Adaptive Spectral–Spatial Multiscale Contextual Feature Extraction for Hyperspectral Image Classification
Di Wang, Bo Du, Liangpei Zhang et al.|IEEE Transactions on Geoscience and Remote Sensing|2020
Cited by 129

In this article, we propose an end-to-end adaptive spectral-spatial multiscale network to extract multiscale contextual information for hyperspectral image (HSI) classification, which contains spectral feature extraction (FE) and spatial FE subnetworks. In spectral FE aspect, different from previous methods where features are obtained in a single scale, which limits the accuracy improvement, we propose two schemes based on band grouping strategy, and the long short-time memory (LSTM) model is used for perceiving spectral multiscale information. In spatial subnetwork, on the foundation of existing multiscale architecture, the spatial contextual features which are usually ignored by previous literature are successfully obtained under the aid of convolutional LSTM (ConvLSTM) model.

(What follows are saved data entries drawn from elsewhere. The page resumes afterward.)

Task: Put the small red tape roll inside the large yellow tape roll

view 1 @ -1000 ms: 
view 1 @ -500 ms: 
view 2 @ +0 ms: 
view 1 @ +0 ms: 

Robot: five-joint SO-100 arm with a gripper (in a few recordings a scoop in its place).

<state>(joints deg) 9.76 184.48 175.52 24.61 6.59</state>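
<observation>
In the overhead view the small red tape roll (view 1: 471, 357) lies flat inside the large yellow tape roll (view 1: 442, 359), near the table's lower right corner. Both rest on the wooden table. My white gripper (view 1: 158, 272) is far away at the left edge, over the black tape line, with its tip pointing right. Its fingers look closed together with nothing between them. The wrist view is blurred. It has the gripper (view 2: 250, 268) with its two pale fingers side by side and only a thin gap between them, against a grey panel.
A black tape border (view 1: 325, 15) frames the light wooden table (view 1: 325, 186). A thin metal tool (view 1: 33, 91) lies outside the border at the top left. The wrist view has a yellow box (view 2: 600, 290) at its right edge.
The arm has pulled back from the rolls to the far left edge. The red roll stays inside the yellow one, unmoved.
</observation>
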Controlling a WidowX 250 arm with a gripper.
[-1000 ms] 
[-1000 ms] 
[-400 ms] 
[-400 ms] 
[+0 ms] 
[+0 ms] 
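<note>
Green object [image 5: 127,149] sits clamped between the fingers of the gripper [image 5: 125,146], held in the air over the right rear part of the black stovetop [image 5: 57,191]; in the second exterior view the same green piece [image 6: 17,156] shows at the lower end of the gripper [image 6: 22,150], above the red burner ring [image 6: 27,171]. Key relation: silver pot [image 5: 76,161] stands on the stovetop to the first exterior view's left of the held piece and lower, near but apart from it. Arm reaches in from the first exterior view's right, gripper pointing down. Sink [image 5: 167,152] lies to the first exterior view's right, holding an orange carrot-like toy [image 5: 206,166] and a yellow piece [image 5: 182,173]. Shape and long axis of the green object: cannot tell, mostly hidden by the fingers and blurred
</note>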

Besides, a new spatial grouping strategy is proposed for convenience of ConvLSTM to extract the more discriminative features. Then, a novel adaptive feature combining way is proposed considering the different importance of spectral and spatial parts. Experiments on three public data sets in HSI community demonstrate that our methods achieve competitive results compared with other state-of-the-art methods.